The whole listing is to be given again without alteration, except that its pictures are dropped.

----- GIVEN MATERIAL

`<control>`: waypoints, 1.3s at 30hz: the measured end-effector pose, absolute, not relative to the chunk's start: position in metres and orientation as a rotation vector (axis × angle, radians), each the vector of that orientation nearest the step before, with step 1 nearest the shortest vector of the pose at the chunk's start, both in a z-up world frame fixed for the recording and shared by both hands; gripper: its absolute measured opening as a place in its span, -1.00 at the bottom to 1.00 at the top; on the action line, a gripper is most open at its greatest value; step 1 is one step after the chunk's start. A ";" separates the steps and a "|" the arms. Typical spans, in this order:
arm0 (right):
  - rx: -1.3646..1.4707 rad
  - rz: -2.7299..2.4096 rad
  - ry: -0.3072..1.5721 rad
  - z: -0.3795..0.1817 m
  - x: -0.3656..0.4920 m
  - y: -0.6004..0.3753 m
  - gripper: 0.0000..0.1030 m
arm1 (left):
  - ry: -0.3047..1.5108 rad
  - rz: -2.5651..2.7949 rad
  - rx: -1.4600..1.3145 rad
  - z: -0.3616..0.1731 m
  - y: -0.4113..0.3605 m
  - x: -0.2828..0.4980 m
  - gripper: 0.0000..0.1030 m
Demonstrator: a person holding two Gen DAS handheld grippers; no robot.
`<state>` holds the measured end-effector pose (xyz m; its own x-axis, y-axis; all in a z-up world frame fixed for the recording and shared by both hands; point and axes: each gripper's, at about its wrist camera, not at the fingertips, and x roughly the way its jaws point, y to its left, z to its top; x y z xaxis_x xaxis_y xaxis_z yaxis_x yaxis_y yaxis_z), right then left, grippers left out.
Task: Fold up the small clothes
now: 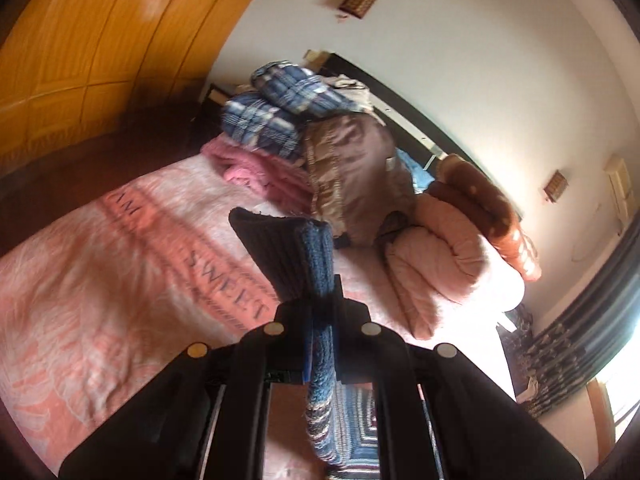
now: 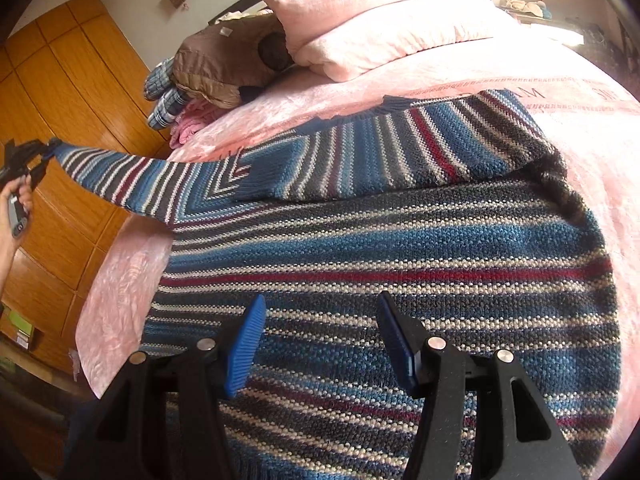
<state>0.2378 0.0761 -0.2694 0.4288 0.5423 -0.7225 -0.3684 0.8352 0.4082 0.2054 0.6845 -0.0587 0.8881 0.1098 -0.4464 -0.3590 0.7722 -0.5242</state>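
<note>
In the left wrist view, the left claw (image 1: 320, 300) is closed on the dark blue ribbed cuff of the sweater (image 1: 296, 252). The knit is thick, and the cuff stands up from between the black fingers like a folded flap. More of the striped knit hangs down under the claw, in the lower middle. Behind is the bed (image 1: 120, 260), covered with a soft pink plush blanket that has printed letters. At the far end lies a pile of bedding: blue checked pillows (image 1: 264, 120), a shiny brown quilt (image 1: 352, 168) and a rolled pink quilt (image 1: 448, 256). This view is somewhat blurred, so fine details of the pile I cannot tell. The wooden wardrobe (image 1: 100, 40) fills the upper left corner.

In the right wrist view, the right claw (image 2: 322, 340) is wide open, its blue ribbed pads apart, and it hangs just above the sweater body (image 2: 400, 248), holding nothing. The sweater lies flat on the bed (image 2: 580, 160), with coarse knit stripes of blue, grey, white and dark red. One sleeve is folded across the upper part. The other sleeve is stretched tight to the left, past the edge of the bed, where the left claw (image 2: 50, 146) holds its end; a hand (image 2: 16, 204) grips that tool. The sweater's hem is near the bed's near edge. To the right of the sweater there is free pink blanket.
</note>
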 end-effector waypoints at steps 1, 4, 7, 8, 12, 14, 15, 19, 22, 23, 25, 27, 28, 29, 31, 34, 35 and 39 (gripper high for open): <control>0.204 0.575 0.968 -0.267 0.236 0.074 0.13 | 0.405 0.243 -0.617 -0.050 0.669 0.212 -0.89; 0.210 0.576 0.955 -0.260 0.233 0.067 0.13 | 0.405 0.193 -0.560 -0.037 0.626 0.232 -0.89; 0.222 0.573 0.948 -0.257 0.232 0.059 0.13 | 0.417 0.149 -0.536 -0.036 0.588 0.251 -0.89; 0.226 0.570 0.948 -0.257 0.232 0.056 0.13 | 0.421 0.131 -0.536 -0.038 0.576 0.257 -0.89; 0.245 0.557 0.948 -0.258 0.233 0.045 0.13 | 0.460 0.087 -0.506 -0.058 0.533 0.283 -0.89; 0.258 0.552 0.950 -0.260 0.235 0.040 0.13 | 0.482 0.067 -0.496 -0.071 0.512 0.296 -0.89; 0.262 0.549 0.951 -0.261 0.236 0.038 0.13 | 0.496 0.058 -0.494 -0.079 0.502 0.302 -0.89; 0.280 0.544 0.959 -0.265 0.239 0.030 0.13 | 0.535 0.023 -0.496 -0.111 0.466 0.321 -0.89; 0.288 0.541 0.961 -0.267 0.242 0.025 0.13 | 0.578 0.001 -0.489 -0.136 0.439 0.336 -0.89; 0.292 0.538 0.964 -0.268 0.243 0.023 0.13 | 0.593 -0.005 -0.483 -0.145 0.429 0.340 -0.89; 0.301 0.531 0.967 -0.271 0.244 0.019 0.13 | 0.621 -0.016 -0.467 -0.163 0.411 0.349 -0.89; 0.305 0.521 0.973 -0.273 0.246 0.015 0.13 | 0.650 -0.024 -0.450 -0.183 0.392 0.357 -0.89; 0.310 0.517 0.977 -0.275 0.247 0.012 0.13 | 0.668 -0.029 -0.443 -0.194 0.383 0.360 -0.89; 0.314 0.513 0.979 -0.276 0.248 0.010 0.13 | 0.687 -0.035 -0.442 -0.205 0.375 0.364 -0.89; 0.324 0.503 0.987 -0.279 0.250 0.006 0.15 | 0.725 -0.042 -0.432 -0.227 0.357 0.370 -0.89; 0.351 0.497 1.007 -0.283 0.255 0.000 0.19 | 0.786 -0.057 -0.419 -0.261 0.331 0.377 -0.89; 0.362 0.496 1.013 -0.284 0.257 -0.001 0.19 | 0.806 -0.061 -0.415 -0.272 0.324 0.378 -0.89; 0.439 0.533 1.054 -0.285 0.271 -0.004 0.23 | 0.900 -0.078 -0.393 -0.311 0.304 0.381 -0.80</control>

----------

→ RESPONSE BOX:
`<control>`: waypoints, 1.3s at 30hz: the measured end-effector pose, absolute, not relative to the chunk's start: position in metres and orientation as a rotation vector (axis × angle, radians), each the vector of that orientation nearest the step before, with step 1 nearest the shortest vector of the pose at the chunk's start, both in a z-up world frame fixed for the recording and shared by both hands; gripper: its absolute measured opening as a place in its span, -1.00 at the bottom to 1.00 at the top; on the action line, a gripper is most open at its greatest value; step 1 is one step after the chunk's start. A ";" separates the steps and a "|" the arms. Typical spans, in this order:
arm0 (right):
  - rx: -1.3646..1.4707 rad
  - rz: -2.7299..2.4096 rad
  - ry: -0.3072..1.5721 rad
  - z: -0.3795..0.1817 m
  - x: -0.3656..0.4920 m
  - y: -0.6004..0.3753 m
  - gripper: 0.0000..0.1030 m
arm1 (left):
  - ry: -0.3047..1.5108 rad
  - rz: -2.5651..2.7949 rad
  - rx: -1.4600..1.3145 rad
  - z: -0.3616..0.1731 m
  - y: -0.4113..0.3605 m
  - x: -0.2828..0.4980 m
  - gripper: 0.0000..0.1030 m
Demonstrator: a person holding two Gen DAS handheld grippers; no robot.
`<state>` holds the measured end-effector pose (xyz m; its own x-axis, y-axis; all in a z-up world frame fixed for the recording and shared by both hands; point and axes: each gripper's, at about its wrist camera, not at the fingertips, and x roughly the way its jaws point, y to its left, z to its top; x y z xaxis_x xaxis_y xaxis_z yaxis_x yaxis_y yaxis_z), right then left, grippers left out.
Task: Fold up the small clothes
now: 
now: 
<state>0.2378 0.0761 -0.2694 0.4288 0.5423 -0.7225 -0.3684 0.8352 0.4082 0.2054 0.6845 -0.0587 0.8881 0.1098 -0.4464 -0.3590 0.7722 -0.5242</state>
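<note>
In the left wrist view, the left claw (image 1: 320, 300) is closed on the dark blue ribbed cuff of the sweater (image 1: 296, 252). The knit is thick, and the cuff stands up from between the black fingers like a folded flap. More of the striped knit hangs down under the claw, in the lower middle. Behind is the bed (image 1: 120, 260), covered with a soft pink plush blanket that has printed letters. At the far end lies a pile of bedding: blue checked pillows (image 1: 264, 120), a shiny brown quilt (image 1: 352, 168) and a rolled pink quilt (image 1: 448, 256). This view is somewhat blurred, so fine details of the pile I cannot tell. The wooden wardrobe (image 1: 100, 40) fills the upper left corner.

In the right wrist view, the right claw (image 2: 322, 340) is wide open, its blue ribbed pads apart, and it hangs just above the sweater body (image 2: 400, 248), holding nothing. The sweater lies flat on the bed (image 2: 580, 160), with coarse knit stripes of blue, grey, white and dark red. One sleeve is folded across the upper part. The other sleeve is stretched tight to the left, past the edge of the bed, where the left claw (image 2: 50, 146) holds its end; a hand (image 2: 16, 204) grips that tool. The sweater's hem is near the bed's near edge. To the right of the sweater there is free pink blanket.
</note>
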 end-effector waypoints at steps 1, 4, 7, 8, 12, 14, 15, 19, 22, 23, 25, 27, 28, 29, 31, 34, 35 and 39 (gripper high for open): <control>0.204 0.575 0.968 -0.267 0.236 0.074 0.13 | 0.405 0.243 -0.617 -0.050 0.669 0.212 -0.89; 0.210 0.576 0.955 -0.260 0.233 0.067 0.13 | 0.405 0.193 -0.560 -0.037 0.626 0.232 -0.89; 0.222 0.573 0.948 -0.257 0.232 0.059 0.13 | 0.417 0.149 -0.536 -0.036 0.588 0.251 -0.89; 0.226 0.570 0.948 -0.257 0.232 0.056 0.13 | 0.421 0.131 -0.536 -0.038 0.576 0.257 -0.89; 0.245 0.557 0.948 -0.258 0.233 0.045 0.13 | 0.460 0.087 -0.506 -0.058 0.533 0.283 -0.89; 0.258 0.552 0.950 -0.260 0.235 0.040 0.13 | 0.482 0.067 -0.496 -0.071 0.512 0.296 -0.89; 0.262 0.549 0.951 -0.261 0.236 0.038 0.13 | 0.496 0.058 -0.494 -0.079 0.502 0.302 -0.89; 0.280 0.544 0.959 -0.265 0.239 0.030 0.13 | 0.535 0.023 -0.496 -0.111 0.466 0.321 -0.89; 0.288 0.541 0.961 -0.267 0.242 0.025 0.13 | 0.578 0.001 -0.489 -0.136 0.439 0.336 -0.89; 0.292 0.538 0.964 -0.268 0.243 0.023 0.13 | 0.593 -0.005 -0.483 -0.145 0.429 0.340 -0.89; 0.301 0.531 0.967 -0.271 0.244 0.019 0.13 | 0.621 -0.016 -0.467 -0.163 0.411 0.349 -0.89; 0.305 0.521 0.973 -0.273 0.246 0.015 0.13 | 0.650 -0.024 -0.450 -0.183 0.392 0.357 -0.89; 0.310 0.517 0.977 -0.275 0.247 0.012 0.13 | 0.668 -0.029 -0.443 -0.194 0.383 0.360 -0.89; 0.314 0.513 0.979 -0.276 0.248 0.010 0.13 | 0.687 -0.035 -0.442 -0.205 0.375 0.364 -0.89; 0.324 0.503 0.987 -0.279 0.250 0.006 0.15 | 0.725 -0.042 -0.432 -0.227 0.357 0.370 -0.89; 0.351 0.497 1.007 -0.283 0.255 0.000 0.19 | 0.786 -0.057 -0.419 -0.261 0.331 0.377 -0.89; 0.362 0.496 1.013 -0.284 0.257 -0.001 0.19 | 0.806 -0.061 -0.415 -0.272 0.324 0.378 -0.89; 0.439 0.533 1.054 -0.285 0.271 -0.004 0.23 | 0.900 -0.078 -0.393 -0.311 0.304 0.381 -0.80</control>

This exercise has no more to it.